Para o Head de Óleo, Gás e Petroquímicos Andre Vidal, e a analista da mesma área Helena Kelm, ambos da XP, a nova política mantém pagamentos com uma fórmula pré-definida, mas com a inclusão de pontos que aumentam as incertezas sobre o montante a ser pago.

“A inclusão da aquisição de participações societárias para a definição do CAPEX [investimentos em bens da capital] e a falta de detalhes sobre as recompras de ações, ainda tornam o montante de pagamento de dividendos incerto.
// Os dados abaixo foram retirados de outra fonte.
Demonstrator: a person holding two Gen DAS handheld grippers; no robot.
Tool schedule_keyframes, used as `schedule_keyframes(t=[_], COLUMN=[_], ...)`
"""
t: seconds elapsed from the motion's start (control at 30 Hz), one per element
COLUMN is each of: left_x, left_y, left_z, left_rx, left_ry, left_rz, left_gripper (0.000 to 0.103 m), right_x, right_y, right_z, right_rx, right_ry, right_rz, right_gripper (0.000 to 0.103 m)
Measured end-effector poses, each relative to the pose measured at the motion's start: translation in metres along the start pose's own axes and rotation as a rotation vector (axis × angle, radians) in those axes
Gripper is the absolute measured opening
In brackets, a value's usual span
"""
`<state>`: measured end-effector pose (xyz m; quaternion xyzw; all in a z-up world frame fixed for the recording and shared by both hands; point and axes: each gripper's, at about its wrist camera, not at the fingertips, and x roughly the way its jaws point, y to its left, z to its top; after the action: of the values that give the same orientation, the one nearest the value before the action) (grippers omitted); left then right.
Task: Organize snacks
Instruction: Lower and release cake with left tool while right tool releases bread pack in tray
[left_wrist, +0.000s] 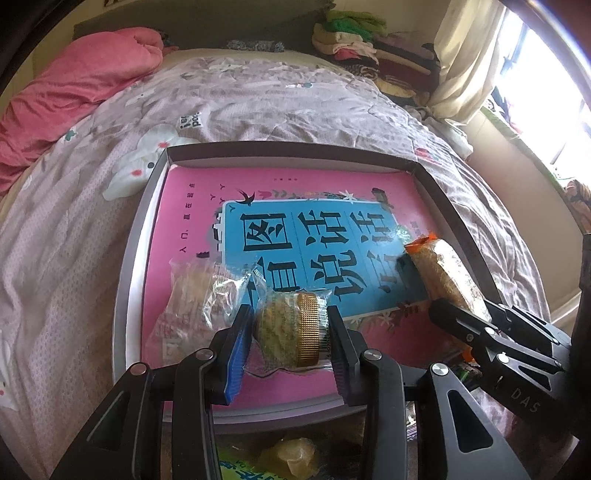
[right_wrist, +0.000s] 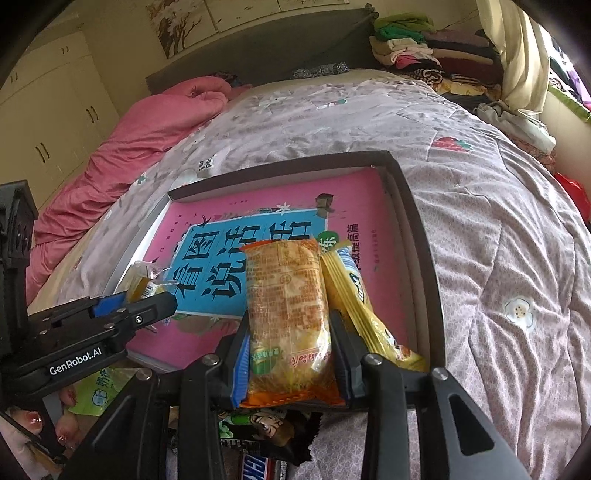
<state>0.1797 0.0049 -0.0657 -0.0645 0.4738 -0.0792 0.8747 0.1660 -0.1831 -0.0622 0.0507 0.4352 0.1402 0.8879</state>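
A shallow dark-rimmed box lies on the bed, with a pink and blue book flat inside it. My left gripper is shut on a round cake in clear wrap with a gold pleated cup, held low over the book's near edge. A clear-wrapped pastry lies to its left. My right gripper is shut on an orange-ended snack pack, over the box's near right part. A yellow snack pack lies beside it on the right.
More snacks lie on the bed before the box: a green packet, a dark cartoon-printed packet and a Snickers bar. A pink quilt lies far left; folded clothes are stacked by the headboard.
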Motion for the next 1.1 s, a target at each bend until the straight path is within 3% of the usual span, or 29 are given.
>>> schedule_keyframes(t=[0.23, 0.77, 1.1], left_x=[0.003, 0.005, 0.007], left_y=[0.002, 0.003, 0.006], left_z=[-0.001, -0.002, -0.001], left_rx=[-0.002, -0.007, -0.017], left_ry=[0.009, 0.020, 0.022], left_rz=[0.008, 0.011, 0.012], left_gripper=[0.040, 0.040, 0.040], right_x=[0.001, 0.002, 0.017], right_y=[0.007, 0.003, 0.010], right_z=[-0.001, 0.001, 0.006], right_rx=[-0.035, 0.000, -0.033], right_ry=[0.005, 0.029, 0.047], right_rz=[-0.039, -0.003, -0.037], right_gripper=[0.038, 0.038, 0.038])
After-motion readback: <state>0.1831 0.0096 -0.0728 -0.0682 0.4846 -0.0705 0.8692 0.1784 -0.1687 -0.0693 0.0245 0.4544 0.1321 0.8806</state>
No geral, esperamos uma reação neutra dos investidores”.

Mudanças para garantir investimentos

O presidente da Petrobras, Jean Paul Prates, indicou logo que assumiu o cargo em janeiro, que a estatal teria uma nova política de definição dos preços e um novo regime para a divisão do lucro com investidores.

Segundo o comunicado divulgado pela companhia, o objetivo da mudança é liberar espaço para que a empresa volte a investir.

“A Petrobras busca, por meio da Política, garantir a sua perenidade e sustentabilidade financeira de curto, médio e longo prazos e conferir previsibilidade ao fluxo de pagamentos da remuneração aos acionistas”, disse a Petrobras em comunicado enviado à Comissão de Valores Mobiliários (CVM).

Pagamentos recentes de dividendos

Em maio, o Conselho de Administração da Petrobras aprovou o pagamento de R$ 24,7 bilhões em dividendos referentes ao 1º trimestre.

Em 2022, a estatal foi a segunda maior empresa pagadora de dividendos do mundo, de acordo com o índice Global de Dividendos da gestora Janus Henderson. A estatal distribuiu US$ 21,7 bilhões.

O atual governo foi crítico a essa política que garantiu o aumento de investidores na companhia. A atual gestão avalia que é preciso ampliar investimentos no pré-sal e em áreas como energias renováveis.